HOW TO COMPLETE THIS TASK
Gather all lines with "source" from the records.

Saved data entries
--------------------

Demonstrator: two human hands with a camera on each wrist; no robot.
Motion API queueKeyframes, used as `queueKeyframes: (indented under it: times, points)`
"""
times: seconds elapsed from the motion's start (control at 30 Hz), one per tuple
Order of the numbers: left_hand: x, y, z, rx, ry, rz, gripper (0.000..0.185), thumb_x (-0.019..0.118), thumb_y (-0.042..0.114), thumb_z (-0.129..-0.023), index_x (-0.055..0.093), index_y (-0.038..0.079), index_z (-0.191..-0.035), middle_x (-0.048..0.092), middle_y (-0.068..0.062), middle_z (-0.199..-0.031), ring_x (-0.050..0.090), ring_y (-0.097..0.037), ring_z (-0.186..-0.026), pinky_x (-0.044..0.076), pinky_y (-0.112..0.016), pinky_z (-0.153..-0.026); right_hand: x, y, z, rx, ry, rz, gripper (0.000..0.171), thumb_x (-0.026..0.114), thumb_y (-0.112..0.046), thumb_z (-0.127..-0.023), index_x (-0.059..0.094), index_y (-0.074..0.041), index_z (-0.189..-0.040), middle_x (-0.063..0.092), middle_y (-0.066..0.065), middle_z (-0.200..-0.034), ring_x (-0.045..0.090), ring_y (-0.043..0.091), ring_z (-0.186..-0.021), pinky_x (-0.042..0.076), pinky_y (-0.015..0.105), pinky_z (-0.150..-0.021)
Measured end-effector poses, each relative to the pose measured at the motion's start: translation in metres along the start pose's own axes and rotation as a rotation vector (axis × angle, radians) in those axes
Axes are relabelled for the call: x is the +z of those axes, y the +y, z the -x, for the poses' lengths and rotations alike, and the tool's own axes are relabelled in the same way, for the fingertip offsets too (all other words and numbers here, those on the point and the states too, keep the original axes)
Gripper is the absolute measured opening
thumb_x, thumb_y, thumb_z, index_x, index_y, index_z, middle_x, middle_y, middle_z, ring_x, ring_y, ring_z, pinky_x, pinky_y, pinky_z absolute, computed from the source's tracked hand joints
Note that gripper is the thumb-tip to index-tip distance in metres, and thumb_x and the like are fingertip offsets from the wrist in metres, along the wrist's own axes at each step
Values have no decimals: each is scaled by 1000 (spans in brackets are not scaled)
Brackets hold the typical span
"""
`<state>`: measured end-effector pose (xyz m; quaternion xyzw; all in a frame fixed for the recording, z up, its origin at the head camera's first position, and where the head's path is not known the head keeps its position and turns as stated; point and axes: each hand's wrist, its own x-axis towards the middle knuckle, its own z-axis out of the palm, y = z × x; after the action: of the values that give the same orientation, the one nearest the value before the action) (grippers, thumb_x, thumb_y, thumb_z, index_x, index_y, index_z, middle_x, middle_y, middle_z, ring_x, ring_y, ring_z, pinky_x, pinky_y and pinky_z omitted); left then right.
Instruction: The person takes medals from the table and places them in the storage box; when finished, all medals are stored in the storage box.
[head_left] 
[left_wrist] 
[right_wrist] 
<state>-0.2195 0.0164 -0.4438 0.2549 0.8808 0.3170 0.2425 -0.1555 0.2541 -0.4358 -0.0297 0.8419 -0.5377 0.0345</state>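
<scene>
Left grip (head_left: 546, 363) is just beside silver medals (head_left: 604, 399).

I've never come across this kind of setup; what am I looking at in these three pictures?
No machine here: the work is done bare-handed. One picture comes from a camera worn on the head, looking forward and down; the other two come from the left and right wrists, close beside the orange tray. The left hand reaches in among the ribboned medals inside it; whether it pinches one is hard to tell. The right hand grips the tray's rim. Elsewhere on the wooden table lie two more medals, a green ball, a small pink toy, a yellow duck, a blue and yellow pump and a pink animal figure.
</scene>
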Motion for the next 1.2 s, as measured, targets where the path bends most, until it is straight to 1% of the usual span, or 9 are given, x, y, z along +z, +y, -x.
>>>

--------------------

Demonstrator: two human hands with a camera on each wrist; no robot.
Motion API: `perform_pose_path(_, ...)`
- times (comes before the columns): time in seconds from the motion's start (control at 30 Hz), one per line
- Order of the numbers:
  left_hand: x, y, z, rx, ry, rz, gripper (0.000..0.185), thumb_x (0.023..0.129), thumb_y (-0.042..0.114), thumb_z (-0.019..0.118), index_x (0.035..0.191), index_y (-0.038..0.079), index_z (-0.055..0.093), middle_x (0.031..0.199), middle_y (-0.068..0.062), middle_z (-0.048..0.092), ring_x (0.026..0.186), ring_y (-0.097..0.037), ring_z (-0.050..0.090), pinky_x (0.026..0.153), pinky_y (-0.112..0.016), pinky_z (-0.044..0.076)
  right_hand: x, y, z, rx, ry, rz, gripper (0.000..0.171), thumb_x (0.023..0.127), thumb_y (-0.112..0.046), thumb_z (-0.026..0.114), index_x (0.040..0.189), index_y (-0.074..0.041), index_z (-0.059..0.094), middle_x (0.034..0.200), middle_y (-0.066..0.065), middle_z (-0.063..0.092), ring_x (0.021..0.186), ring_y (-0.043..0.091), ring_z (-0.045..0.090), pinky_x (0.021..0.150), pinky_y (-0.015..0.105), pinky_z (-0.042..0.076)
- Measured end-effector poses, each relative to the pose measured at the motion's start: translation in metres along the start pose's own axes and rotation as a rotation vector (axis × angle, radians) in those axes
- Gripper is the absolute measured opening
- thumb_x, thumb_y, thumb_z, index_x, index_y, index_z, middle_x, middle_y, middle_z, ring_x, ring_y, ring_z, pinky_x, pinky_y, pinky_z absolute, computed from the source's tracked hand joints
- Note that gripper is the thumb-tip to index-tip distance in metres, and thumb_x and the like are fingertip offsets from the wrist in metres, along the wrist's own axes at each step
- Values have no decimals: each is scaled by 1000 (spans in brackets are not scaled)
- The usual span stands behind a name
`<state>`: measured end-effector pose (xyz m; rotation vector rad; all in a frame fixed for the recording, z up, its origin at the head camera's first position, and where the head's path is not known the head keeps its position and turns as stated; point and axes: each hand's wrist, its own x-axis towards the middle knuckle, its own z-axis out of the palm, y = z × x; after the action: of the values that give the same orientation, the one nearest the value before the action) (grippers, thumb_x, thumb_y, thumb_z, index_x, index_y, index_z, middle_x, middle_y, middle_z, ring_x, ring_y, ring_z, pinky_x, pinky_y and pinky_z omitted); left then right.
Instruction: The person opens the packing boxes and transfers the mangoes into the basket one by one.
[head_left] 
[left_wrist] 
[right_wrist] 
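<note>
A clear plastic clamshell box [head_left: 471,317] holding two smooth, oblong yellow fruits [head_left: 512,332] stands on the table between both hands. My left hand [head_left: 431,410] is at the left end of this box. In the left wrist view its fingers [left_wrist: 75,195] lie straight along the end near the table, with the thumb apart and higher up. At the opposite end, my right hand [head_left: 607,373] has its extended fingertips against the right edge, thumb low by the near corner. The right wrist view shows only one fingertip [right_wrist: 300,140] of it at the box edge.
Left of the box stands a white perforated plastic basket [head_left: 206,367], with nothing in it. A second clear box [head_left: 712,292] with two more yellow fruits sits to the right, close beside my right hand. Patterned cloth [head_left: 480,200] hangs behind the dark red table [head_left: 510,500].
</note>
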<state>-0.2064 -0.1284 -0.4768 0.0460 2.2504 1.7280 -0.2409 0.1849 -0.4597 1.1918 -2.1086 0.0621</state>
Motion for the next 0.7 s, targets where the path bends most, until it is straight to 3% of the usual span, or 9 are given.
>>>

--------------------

ANSWER SECTION
thumb_x, thumb_y, thumb_z, index_x, index_y, index_z, middle_x, middle_y, middle_z, ring_x, ring_y, ring_z, pinky_x, pinky_y, pinky_z absolute, computed from the source's tracked hand joints
- thumb_x, thumb_y, thumb_z, index_x, index_y, index_z, middle_x, middle_y, middle_z, ring_x, ring_y, ring_z, pinky_x, pinky_y, pinky_z absolute, computed from the source's tracked hand joints

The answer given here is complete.